Aim of the exercise ▸
Scan the lines below for the string "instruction". Reply with how many match, and no other words.

─── Records for this exercise ───

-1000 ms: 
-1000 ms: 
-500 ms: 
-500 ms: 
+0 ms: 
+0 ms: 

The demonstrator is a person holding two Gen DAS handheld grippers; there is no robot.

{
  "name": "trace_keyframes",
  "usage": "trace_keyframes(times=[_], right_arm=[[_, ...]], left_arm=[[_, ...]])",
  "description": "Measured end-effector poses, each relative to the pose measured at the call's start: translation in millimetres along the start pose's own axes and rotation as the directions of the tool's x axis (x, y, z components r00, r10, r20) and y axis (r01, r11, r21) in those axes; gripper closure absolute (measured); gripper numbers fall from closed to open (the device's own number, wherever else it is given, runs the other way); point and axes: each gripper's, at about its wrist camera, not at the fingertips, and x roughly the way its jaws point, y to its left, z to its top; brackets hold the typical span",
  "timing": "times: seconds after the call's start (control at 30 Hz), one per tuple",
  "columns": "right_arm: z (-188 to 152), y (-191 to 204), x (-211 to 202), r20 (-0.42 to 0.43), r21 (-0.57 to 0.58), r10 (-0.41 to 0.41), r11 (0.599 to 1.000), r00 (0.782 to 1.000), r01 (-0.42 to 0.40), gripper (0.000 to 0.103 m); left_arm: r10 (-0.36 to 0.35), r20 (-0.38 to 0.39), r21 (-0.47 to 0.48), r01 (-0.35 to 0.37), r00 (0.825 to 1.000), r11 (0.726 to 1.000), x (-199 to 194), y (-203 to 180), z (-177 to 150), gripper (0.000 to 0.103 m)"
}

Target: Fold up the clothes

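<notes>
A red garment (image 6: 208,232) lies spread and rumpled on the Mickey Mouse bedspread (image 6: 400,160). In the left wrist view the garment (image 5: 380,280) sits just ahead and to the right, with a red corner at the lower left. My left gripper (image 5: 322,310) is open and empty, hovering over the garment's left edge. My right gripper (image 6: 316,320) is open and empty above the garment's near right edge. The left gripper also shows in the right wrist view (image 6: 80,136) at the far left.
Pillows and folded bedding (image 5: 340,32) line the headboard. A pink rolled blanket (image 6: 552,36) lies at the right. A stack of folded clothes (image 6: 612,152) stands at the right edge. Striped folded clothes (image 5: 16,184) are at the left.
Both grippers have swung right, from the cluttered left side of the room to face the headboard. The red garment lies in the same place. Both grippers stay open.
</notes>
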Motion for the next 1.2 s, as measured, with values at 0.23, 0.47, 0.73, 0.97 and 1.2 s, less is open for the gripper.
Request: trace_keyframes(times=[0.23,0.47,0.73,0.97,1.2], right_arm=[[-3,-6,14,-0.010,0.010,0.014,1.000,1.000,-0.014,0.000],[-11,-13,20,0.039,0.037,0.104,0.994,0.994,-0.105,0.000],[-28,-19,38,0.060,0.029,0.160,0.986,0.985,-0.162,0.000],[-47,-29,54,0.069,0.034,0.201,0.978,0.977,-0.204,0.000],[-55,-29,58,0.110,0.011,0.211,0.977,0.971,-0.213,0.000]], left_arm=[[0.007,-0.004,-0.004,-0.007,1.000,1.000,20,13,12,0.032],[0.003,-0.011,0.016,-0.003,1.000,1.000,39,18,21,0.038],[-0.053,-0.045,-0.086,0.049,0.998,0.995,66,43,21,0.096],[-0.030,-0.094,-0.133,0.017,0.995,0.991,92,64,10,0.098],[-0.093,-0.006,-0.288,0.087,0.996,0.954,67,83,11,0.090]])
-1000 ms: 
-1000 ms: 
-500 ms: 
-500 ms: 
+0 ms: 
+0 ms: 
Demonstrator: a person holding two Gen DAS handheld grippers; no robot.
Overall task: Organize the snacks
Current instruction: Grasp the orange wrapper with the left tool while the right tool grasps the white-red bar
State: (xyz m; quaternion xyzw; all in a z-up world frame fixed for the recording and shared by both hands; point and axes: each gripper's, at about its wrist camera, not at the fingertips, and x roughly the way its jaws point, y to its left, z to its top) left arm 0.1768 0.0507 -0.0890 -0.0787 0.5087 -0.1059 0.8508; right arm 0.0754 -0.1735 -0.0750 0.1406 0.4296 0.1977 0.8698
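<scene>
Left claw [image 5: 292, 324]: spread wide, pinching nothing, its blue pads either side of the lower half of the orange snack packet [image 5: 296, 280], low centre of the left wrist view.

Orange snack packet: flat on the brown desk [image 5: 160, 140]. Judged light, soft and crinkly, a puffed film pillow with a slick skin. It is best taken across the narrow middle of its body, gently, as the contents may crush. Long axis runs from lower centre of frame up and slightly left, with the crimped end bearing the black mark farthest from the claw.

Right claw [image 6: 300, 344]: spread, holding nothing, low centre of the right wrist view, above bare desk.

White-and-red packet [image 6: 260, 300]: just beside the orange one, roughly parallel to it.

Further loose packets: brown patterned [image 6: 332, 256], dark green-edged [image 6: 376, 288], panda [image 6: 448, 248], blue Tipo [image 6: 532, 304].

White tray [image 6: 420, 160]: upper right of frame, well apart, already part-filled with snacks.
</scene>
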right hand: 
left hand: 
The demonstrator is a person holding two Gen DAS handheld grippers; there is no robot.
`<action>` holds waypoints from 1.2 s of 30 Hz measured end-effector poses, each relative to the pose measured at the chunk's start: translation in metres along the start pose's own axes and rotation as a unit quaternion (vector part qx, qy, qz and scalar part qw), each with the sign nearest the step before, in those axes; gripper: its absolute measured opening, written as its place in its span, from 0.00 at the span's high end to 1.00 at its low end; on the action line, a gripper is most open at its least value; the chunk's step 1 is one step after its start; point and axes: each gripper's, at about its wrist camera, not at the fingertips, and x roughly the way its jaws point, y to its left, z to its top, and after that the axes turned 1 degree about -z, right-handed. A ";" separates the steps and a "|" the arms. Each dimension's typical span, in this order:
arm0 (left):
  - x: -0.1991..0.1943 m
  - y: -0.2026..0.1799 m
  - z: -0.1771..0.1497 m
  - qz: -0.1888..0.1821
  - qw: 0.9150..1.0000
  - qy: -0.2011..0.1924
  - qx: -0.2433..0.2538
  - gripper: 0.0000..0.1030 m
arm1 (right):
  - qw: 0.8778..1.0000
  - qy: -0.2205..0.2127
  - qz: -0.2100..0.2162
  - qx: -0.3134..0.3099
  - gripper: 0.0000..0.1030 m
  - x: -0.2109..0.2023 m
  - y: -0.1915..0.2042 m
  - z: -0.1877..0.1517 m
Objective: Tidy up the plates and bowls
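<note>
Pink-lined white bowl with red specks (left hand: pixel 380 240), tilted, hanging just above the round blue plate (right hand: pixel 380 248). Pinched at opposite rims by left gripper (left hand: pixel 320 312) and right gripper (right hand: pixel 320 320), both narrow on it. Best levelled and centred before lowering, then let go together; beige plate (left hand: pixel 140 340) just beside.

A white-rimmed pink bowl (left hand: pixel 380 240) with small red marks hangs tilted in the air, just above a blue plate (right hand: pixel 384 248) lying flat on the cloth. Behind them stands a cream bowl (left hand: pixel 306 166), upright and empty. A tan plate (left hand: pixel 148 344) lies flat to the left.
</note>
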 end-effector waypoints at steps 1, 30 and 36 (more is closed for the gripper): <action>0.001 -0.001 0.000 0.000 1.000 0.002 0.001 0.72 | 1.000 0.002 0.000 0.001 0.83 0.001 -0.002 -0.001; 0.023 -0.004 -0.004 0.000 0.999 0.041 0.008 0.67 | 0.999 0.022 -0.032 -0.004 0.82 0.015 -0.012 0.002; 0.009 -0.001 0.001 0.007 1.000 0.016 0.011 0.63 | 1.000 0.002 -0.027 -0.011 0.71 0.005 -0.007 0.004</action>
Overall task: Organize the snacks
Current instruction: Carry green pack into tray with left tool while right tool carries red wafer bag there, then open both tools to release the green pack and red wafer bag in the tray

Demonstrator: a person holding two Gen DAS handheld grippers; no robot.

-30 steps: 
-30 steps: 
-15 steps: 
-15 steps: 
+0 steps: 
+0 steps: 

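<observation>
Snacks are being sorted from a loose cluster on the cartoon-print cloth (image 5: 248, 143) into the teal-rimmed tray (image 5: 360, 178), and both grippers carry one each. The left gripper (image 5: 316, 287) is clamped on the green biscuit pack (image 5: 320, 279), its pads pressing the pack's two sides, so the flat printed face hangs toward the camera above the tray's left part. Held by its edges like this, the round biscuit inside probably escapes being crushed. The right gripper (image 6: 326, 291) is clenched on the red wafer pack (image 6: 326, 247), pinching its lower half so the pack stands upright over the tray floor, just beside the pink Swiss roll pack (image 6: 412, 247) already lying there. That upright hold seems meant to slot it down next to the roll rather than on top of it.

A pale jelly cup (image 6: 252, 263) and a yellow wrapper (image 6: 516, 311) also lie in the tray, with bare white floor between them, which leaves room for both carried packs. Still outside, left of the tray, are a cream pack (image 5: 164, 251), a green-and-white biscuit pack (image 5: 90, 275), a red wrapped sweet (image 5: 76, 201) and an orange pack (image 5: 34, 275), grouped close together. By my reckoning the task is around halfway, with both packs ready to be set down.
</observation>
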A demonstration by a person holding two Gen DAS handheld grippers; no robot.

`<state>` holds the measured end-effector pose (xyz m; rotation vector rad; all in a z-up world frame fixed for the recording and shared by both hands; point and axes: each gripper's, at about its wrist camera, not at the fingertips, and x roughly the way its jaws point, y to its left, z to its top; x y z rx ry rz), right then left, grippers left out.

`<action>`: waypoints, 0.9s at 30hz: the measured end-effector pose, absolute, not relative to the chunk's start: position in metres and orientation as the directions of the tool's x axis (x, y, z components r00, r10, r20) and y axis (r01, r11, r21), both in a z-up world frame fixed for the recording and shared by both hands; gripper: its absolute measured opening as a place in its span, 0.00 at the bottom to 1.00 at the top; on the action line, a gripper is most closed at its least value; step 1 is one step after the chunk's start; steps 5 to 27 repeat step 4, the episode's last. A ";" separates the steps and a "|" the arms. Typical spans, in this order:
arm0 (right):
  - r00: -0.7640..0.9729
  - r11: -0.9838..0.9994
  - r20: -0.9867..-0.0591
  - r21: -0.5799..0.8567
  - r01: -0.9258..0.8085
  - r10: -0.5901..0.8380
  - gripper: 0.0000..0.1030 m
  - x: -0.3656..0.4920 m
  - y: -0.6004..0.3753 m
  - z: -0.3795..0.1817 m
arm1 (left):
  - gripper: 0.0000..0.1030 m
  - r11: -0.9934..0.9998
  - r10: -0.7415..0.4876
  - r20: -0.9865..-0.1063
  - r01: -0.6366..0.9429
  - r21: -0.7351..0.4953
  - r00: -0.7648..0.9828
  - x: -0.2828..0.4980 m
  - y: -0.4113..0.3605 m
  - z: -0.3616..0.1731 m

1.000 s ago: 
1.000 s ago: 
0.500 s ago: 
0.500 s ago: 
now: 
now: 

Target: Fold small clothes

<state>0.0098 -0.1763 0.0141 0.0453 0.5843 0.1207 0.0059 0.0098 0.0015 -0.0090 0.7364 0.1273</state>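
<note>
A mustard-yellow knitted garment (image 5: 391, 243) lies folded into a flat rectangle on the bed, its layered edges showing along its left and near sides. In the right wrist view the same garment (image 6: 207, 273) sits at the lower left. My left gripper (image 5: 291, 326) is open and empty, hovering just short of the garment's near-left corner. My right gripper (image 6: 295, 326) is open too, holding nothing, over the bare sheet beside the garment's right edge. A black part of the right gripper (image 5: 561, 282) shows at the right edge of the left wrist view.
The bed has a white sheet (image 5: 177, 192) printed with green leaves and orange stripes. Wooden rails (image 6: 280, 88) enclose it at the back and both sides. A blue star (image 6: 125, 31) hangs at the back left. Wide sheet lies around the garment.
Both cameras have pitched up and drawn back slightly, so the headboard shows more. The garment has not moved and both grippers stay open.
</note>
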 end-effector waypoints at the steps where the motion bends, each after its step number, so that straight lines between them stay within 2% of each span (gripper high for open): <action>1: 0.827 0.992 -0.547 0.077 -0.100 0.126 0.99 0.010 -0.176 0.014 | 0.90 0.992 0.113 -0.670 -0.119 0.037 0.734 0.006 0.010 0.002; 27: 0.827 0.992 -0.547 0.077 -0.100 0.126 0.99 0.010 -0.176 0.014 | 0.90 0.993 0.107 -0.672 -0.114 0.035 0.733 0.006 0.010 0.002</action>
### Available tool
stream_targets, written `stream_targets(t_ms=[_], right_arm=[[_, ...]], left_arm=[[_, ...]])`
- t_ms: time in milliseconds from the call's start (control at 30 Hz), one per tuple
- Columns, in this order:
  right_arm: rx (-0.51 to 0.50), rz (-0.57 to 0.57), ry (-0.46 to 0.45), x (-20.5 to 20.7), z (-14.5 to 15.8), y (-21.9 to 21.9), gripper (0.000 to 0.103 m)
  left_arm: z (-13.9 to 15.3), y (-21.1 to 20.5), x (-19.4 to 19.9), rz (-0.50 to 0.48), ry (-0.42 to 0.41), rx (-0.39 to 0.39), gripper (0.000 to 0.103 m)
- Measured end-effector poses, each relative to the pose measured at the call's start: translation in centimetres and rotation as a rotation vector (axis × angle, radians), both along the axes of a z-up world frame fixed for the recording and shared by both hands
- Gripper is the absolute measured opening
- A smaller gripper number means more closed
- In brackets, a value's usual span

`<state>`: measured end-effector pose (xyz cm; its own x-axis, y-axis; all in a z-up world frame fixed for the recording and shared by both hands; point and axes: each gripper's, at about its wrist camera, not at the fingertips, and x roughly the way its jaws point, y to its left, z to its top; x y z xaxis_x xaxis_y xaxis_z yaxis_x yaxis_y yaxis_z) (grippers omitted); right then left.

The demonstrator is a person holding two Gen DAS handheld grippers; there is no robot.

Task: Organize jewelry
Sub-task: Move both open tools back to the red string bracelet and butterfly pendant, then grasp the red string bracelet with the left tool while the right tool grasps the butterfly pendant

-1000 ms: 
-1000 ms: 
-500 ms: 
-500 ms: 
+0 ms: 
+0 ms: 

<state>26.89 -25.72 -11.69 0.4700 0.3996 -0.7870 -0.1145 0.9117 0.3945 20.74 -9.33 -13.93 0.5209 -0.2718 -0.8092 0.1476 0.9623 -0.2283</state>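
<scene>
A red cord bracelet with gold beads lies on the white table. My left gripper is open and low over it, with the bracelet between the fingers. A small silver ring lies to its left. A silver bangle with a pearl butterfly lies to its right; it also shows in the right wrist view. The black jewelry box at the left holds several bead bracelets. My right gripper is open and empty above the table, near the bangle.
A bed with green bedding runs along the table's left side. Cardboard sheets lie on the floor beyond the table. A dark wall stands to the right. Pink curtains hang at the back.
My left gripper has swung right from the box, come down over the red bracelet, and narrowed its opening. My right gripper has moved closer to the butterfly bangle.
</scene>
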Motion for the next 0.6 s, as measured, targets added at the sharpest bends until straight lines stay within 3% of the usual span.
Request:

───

Solution ▸
2